Restate the full listing precisely as written.

=== Begin Enclosure ===

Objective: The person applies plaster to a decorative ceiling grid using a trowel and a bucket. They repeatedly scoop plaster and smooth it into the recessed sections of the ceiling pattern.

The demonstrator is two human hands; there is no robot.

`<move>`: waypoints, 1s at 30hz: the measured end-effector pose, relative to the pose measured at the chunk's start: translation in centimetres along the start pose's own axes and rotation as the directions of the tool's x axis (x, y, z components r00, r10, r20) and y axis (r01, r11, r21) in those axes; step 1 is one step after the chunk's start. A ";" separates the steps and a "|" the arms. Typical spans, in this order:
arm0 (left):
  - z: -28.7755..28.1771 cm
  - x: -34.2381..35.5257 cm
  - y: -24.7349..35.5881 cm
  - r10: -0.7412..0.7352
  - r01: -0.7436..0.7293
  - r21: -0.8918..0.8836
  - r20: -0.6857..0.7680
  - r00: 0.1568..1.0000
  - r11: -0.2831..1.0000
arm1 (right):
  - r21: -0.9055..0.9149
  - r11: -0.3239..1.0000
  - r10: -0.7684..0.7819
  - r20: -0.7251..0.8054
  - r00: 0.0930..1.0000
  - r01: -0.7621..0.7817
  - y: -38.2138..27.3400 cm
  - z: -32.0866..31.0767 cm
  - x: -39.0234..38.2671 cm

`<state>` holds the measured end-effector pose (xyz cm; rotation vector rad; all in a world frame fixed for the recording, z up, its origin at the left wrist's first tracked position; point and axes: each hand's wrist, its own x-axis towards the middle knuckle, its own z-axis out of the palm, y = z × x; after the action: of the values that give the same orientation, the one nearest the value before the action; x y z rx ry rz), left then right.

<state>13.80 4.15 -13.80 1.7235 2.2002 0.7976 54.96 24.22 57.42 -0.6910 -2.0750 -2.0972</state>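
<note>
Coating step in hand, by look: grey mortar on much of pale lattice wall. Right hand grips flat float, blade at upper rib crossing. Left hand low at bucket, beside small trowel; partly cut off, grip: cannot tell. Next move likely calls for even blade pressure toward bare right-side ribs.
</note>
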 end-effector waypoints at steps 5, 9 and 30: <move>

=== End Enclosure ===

=== Answer to the exercise ===
Objective: The person applies plaster to a decorative ceiling grid using a trowel and a bucket. They repeatedly scoop plaster and smooth it into the recessed sections of the ceiling pattern.

The demonstrator is two human hands; there is no robot.

`<move>`: waypoints, 1s at 30hz: the measured end-effector pose, relative to the pose measured at the chunk's start: translation in centimetres along the start pose's own axes and rotation as the directions of the tool's x axis (x, y, z components r00, r10, r20) and y axis (r01, r11, r21) in those axes; step 1 is one step after the chunk's start. A ";" separates the steps and a "|" the arms. Typical spans, in this order:
arm0 (left):
  - z: -28.7755..28.1771 cm
  - x: -34.2381..35.5257 cm
  - y: -24.7349..35.5881 cm
  - r10: -0.7412..0.7352
  - r01: -0.7436..0.7293
  - r21: -0.8918..0.8836
  - r20: -0.6857..0.7680
  - r00: 0.1568..1.0000
  - r11: -0.2831..1.0000
arm1 (right):
  - r21: -0.9055..0.9149
  - r11: -0.3239..1.0000
  - r10: -0.7684..0.7819
  - r20: -0.7251..0.8054
  - r00: 0.0930..1.0000
  - r01: -0.7621..0.7817
  - y: -38.2138..27.3400 cm
  - z: -32.0866..31.0767 cm
  - x: -39.0234..38.2671 cm

`<state>` holds the measured end-effector pose (xyz cm; rotation vector rad; all in a world frame fixed for the recording, z up, its origin at the left wrist's first tracked position; point and axes: each hand's wrist, its own x-axis towards the middle knuckle, its own z-axis out of the palm, y = z × x; after the action: of the values that give the same orientation, the one nearest the value before the action; x y z rx ry rz), left then right.

<state>13.80 4.15 -13.80 1.7235 2.2002 0.7976 54.96 24.22 57.42 -0.6910 -2.0750 -2.0972</state>
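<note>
Coating step in hand, by look: grey mortar on much of pale lattice wall. Right hand grips flat float, blade at upper rib crossing. Left hand low at bucket, beside small trowel; partly cut off, grip: cannot tell. Next move likely calls for even blade pressure toward bare right-side ribs.
</note>
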 end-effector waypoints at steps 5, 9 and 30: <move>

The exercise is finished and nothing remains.